1. General information

1.6 Intangible assets

Goodwill

Goodwill arises on the acquisition of subsidiaries and represents the excess of the aggregate of the consideration transferred and the amount recognised for non-controlling interest over the net identifiable assets acquired and liabilities assumed.  If the excess of the aggregate of the consideration transferred and the amount recognised for non-controlling interest over the net identifiable assets acquired and liabilities assumed is smaller than the fair value of the net assets of the acquired subsidiary, the difference is recognized in the profit or loss. Goodwill represents the future economic benefits arising from assets that are not capable of being individually identified and separately recognized in a business combination.

Goodwill is not amortized. After initial recognition, it is measured at cost less any accumulated impairment losses.

For the purpose of impairment testing, goodwill acquired in a business combination is, from the acquisition date, allocated to each cash-generating-unit that is expected to benefit from the synergies of the combination. Each unit or group of units to which the goodwill is allocated represents the lowest level within the entity at which the goodwill is monitored for internal management purposes. Goodwill is monitored at the operating segment level.

Impairment reviews are undertaken annually (even if there is no indication of impairment) or more frequently if events or changes in circumstances indicate a potential impairment.  The carrying value of goodwill is compared to the recoverable amount, which is the higher of the value-in-use and the fair value less costs to sell. Any impairment is recognised immediately as an expense and is not subsequently reversed.

Where goodwill has been allocated to a cash-generating-unit (CGU) and part of the operation within that unit is disposed of, the goodwill associated with the disposed operation is included in the carrying amount of the operation when determining the gain or loss on disposal. Goodwill disposed in these circumstances is measured based on the relative values of the disposed operation and the portion of the cash-generating unit retained.

Other intangible assets

Intangible assets acquired separately are measured on initial recognition at cost. The cost of intangible assets acquired in a business combination is their fair value at the date of acquisition. Following initial recognition, intangible assets are carried at cost less any accumulated amortisation and accumulated impairment losses. Internally generated intangible assets, excluding capitalised development costs (note 1.7), are not capitalised and expenditure is reflected in profit and loss in the period in which the expenditure is incurred.

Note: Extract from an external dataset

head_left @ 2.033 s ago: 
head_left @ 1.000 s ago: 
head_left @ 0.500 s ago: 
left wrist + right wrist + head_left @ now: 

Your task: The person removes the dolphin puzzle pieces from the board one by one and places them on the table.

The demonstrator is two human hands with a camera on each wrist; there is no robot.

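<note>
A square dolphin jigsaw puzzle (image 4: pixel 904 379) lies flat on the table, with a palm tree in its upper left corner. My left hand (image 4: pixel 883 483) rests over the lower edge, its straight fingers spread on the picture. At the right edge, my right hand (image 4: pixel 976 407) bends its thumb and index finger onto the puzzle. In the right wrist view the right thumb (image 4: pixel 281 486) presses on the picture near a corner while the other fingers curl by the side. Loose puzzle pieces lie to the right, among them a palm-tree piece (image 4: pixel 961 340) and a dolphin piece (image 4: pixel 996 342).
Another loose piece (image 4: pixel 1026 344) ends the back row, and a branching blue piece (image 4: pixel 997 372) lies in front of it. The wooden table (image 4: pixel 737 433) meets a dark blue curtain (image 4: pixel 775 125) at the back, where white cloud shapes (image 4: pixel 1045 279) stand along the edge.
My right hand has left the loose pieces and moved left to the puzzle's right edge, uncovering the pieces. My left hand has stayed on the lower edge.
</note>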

The Group’s intangible assets have a finite useful life.

Intangible assets with finite lives are amortised over the useful economic life and assessed for impairment whenever there is an indication that the intangible asset may be impaired. The amortisation period and the amortisation method for an intangible asset with a finite useful life are reviewed at least at the end of each reporting period. Changes in the expected useful life or the expected pattern of consumption of future economic benefits embodied in the asset are considered to modify the amortisation period or method, as appropriate, and are treated as changes in accounting estimates. The amortisation expense on intangible assets with finite lives is recognised in the income statement as the expense category that is consistent with the function of the intangible assets.

Acquired computer software programs and licenses are capitalised on the basis of costs incurred to acquire and bring to use the specific software when these are expected to generate economic benefits beyond one year. Costs associated with developing or maintaining computer software programs are recognised as an expense as incurred.

The amortization methods used for the Group’s intangibles are as follows:

               

 

Amortization Method

Useful Lives

Patents, trademarks and customer relationships             

straight-line basis        

up to 20 years

Licenses (mining permits)          

straight-line basis / depletion method

shorter of: the permit period and the estimated life of the underlying quarry

unit-of-production method

Development costs (quarries under operating leases)

note 1.7

note 1.7

Computer software  

straight-line basis

3 to 7 years

Gains or losses arising from derecognition of an intangible asset are measured as the difference between the net disposal proceeds and the carrying amount of the asset and are recognised in the income statement when the asset is derecognised.